À présent, sans qu’ils en aient conscience, la chape de deuil les recouvrait aussi totalement que le drap d’un linceul. Là-bas, dans le taillis, celui qui se faisait appeler Monsieur Verbronq haletait.

Chacun des jeunes gens tenait fermement l’autre. Comme à plaisir, ils serraient, serraient. Ses doigts à lui broyaient la chair du cou gracile. Elle enfonçait dans le sien des ongles pareils à des dards, qui devenaient peu à peu rouges du sang qui coulait de multiples plaies.

Et ils serraient, serraient, sans pousser le moindre cri, à moins que leur tentative ne soit étouffée par le voile de noirceur qui les enveloppait.

Combien de temps ?

Combien de temps avant que les corps ne s’effondrent, sans vie ? Combien de temps ?

L’horloge de l’église sonna une heure. Une porte se referma dans la petite rue Marbost. Un lit craqua bientôt dans la chambre de Monsieur Sébastien Verbronq.

Et la nuit s’écoula, silencieuse comme à l’accoutumés.

III

Le lundi matin, Monsieur Verbronq se leva à cinq heures. À six heures, il fit son marché et acheta le journal. À sept heures, en avalant le petit déjeuner, son regard s’arrêta sur une colonne du quotidien.

On avait retrouvé deux corps au bord de la départementale, le dimanche, après la messe. Deux jeunes gens qui s’étaient, semblait-il, mutuellement donnés la mort.

Les parents s’interrogeaient. La police enquêtait. On attendait les résultats de l’autopsie. Mais avec la pluie qui s’était abattue sur la région la nuit du drame, aucune empreinte n’avait pu être relevée.

Plus alerte que d’habitude, Monsieur Sébastien Verbronq haussa les épaules, plia le journal et partit ouvrir sa boutique.

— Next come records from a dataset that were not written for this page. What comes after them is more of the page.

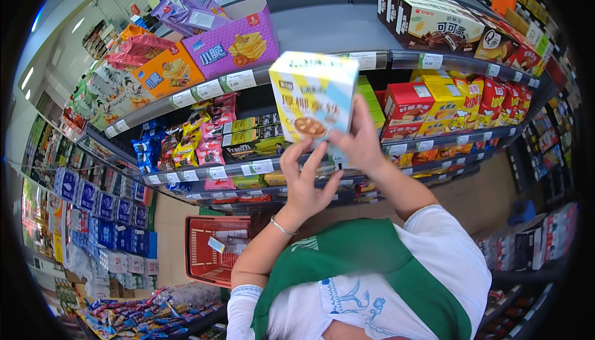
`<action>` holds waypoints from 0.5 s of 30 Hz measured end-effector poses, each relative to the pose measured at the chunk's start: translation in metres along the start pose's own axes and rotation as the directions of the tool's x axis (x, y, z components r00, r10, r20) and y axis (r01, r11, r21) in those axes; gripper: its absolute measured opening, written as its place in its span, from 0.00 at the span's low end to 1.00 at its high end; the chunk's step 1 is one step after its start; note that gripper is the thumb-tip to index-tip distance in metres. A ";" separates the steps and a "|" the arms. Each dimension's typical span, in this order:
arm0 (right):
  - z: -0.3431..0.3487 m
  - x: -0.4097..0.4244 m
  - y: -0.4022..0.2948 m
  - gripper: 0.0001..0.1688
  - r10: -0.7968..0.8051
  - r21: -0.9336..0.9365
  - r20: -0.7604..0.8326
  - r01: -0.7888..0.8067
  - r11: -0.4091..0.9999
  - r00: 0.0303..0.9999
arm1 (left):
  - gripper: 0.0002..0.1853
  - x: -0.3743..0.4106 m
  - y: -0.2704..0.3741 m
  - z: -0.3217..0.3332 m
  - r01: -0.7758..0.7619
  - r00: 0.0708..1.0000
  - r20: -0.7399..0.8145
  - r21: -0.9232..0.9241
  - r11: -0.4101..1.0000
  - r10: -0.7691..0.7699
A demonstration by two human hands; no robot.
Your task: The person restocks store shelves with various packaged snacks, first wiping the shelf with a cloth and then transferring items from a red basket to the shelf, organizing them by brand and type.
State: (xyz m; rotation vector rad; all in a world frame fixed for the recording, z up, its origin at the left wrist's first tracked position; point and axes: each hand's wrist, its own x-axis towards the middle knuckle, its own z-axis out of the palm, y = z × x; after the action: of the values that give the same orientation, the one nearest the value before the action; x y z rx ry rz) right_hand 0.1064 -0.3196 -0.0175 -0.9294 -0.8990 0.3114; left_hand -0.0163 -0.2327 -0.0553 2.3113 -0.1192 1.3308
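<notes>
A carton (311, 96) in yellow, white and pale blue, with a round brown food picture on its front, is held up before the shelves. My right hand (358, 138) grips its lower right side, thumb near the bottom of the front. Below the carton is my left hand (309, 177), palm up with spread fingers; its fingertips reach the lower edge, but whether they touch it I cannot tell. Behind the carton, the upper shelf (325, 24) has a bare grey stretch between a purple snack box (234, 45) and dark and cream pie cartons (437, 26).
The lower shelf holds bagged snacks (190, 138), dark green-and-black boxes (253, 142) and red boxes (406, 107). Price-tag rails (258, 167) run along the shelf edges. A red plastic basket (197, 247) stands on the floor at lower left, near stacked packs (123, 238). More packs (530, 242) are at the right.
</notes>
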 end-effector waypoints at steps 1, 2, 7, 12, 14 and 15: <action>-0.013 0.017 -0.009 0.34 -0.011 -0.007 0.024 0.011 1.000 1.000 | 0.38 0.007 -0.001 -0.003 -0.021 1.000 0.015 -0.033 0.999 0.021; -0.022 0.035 -0.016 0.32 -0.095 -0.060 0.014 0.096 0.994 0.995 | 0.34 0.015 0.002 -0.005 -0.005 1.000 0.012 -0.049 0.999 0.006; -0.070 0.131 -0.073 0.33 -0.169 -0.329 0.087 0.188 0.925 0.982 | 0.20 0.006 -0.003 -0.008 0.116 0.991 0.081 -0.129 0.985 -0.107; -0.095 0.198 -0.088 0.36 -0.136 -0.767 0.370 0.384 0.513 0.919 | 0.15 -0.010 -0.005 0.000 0.173 0.978 0.150 -0.219 0.960 -0.142; -0.092 0.211 -0.092 0.35 -0.007 -0.805 0.439 0.397 0.440 0.898 | 0.15 -0.013 -0.005 -0.001 0.193 0.974 0.160 -0.226 0.955 -0.159; -0.090 0.217 -0.091 0.34 0.039 -0.806 0.481 0.425 0.412 0.876 | 0.14 -0.014 -0.005 -0.002 0.204 0.972 0.167 -0.229 0.952 -0.168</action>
State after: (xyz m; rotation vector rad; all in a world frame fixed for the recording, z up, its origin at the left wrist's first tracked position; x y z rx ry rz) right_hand 0.2976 -0.2954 0.1454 -1.7859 -1.6649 -0.2672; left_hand -0.0234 -0.2297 -0.0681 2.1488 -0.1027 0.9944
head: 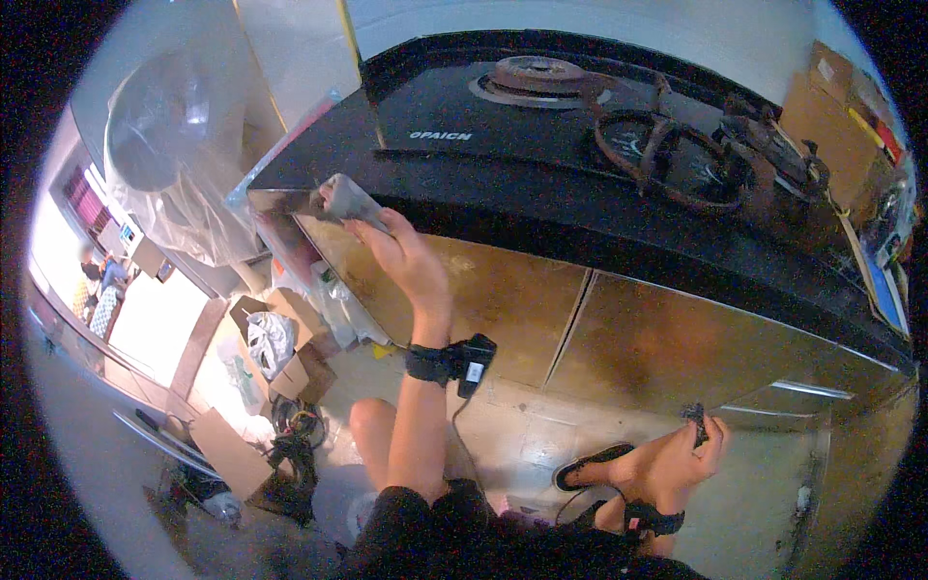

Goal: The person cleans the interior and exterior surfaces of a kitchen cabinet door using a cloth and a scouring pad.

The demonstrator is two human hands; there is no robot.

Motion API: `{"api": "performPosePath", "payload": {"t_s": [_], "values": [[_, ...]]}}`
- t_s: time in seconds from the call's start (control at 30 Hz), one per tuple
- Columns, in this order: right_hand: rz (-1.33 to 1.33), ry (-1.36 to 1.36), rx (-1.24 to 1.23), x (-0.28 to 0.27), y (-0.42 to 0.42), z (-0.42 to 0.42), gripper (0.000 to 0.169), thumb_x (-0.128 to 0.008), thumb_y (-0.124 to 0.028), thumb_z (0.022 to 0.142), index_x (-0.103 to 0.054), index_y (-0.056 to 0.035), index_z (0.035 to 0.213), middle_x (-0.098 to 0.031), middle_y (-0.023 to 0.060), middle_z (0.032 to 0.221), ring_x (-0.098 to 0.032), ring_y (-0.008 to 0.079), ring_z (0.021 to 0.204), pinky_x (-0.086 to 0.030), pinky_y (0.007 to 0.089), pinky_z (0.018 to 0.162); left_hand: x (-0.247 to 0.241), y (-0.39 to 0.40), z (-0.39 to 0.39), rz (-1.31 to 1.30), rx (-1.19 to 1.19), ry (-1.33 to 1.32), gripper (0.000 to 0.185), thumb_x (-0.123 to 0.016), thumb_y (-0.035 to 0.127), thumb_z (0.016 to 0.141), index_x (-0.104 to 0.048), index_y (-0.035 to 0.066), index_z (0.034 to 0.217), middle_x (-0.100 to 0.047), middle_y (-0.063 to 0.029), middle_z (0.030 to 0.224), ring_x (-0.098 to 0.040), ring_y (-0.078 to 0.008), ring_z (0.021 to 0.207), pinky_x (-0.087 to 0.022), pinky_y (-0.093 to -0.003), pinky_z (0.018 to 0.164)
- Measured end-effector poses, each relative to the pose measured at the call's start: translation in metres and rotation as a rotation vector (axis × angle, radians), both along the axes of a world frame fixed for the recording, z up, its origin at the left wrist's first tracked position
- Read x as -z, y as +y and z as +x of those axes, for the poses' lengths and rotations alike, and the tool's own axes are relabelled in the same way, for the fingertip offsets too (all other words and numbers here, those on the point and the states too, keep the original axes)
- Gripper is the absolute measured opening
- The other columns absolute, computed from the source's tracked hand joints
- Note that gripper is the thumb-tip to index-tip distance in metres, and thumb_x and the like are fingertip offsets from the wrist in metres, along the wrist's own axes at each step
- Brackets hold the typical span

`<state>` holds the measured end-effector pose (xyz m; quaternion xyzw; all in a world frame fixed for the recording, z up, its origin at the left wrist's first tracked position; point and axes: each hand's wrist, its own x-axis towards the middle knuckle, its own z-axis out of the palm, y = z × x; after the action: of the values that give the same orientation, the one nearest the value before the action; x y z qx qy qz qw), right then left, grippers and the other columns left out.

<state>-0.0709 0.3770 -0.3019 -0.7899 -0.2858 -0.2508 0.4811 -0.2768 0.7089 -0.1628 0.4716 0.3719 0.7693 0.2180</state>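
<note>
My left hand [406, 257] is raised at the left front corner of a black gas stove top [478, 174]. It grips a pale grey, pad-like piece [353, 198]; whether this is cloth or plastic is unclear. Lower right, my right hand [692, 457] is closed around a small dark, rough lump [696, 423], too blurred to name, in front of the brown cabinet doors [645, 333]. On the stove top are a round burner [536, 71] and rusty ring-shaped pan supports [656, 156].
Left, a plastic-wrapped round object [174, 138] stands beside the stove. An open cardboard box [290, 373] holding a white plastic bag [270, 342] sits on the floor, near tangled cables [297, 428]. Cardboard [819, 123] stands far right. A person [109, 275] appears beyond the doorway.
</note>
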Motion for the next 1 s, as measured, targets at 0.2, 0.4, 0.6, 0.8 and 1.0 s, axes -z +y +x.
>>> {"api": "performPosePath", "payload": {"t_s": [0.2, 0.4, 0.6, 0.8, 1.0], "values": [[0.094, -0.117, -0.048, 0.017, -0.019, 0.017, 0.018, -0.065, -0.008, 0.083, -0.061, -0.0005, 0.098, -0.061, 0.0169, 0.102, -0.056, 0.0334, 0.098, -0.046, 0.0445, 0.085, 0.039, -0.081, 0.113, 0.384, -0.059, 0.471, 0.074, -0.052, 0.015, 0.075, -0.025, 0.001, 0.142, -0.023, -0.0196, 0.149, -0.019, -0.0314, 0.138, -0.007, -0.0398, 0.113], [0.117, -0.302, 0.229, -0.016, -0.043, 0.022, 0.017, -0.068, -0.001, 0.079, -0.06, 0.0041, 0.092, -0.061, 0.017, 0.095, -0.057, 0.0313, 0.089, -0.048, 0.0396, 0.079, 0.032, -0.126, 0.155, 0.658, 0.203, 0.944, 0.065, -0.053, 0.014, 0.074, -0.041, 0.009, 0.138, -0.044, -0.0174, 0.138, -0.047, -0.0241, 0.121, -0.037, -0.0411, 0.095], [0.061, -0.275, 0.221, -0.012, -0.052, 0.025, 0.017, -0.067, -0.012, 0.083, -0.062, 0.0004, 0.094, -0.06, 0.0153, 0.099, -0.058, 0.0312, 0.086, -0.049, 0.0412, 0.077, 0.058, -0.04, 0.067, 0.095, -0.162, 0.407, 0.053, -0.048, 0.012, 0.089, -0.03, -0.007, 0.136, -0.041, -0.0244, 0.132, -0.046, -0.0341, 0.11, -0.035, -0.0384, 0.09], [0.043, -0.245, 0.066, -0.013, -0.039, 0.015, 0.018, -0.067, -0.007, 0.08, -0.063, -0.0009, 0.096, -0.06, 0.0151, 0.101, -0.057, 0.0303, 0.092, -0.051, 0.0365, 0.07, 0.07, -0.031, 0.079, 0.06, -0.374, 0.348, 0.053, -0.048, 0.01, 0.09, -0.029, -0.012, 0.134, -0.033, -0.028, 0.14, -0.031, -0.0393, 0.131, -0.023, -0.0418, 0.108], [0.081, -0.387, 0.278, -0.006, -0.072, 0.022, 0.018, -0.066, 0.002, 0.077, -0.062, 0.0037, 0.094, -0.059, 0.0161, 0.095, -0.056, 0.0311, 0.087, -0.048, 0.0405, 0.074, 0.062, -0.15, 0.214, 0.853, 0.217, 0.901, 0.051, -0.052, 0.018, 0.08, -0.05, 0.009, 0.131, -0.049, -0.0143, 0.131, -0.051, -0.0288, 0.113, -0.044, -0.0436, 0.091]]}}
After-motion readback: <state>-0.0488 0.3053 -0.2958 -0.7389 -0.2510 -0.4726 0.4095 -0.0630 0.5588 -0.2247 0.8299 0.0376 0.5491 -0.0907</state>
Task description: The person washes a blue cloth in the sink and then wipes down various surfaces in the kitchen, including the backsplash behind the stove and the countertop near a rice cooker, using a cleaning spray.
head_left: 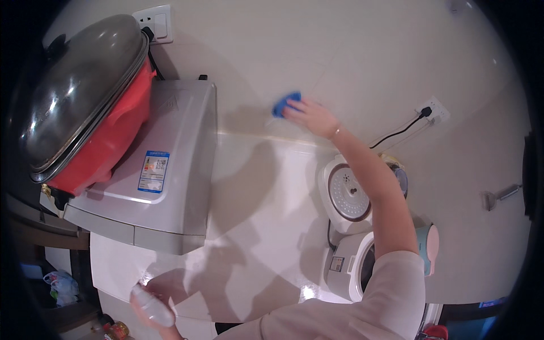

Il était huit heures moins le quart.

Voilà bien la première nouvelle fantastique que j’ai écrite alors que je m’exprimais jusque-là exclusivement dans le registre de la science-fiction. Je me souviens qu’un des lecteurs de Mercury avait commenté sa lecture par l’expression « Monsieur Verbronq ? ça, c’est du meuble ! » Pour un débutant dans le genre, je le confesse, c’était une satisfaction. L’occasion de ce recueil et la recherche de textes à y insérer l’a tirée de l’oubli et m’a permis de l’améliorer un peu.

Première publication :

Revue Mercury n° 8 – mars 1966

 

 

Version revue et corrigée à l’occasion de ce recueil.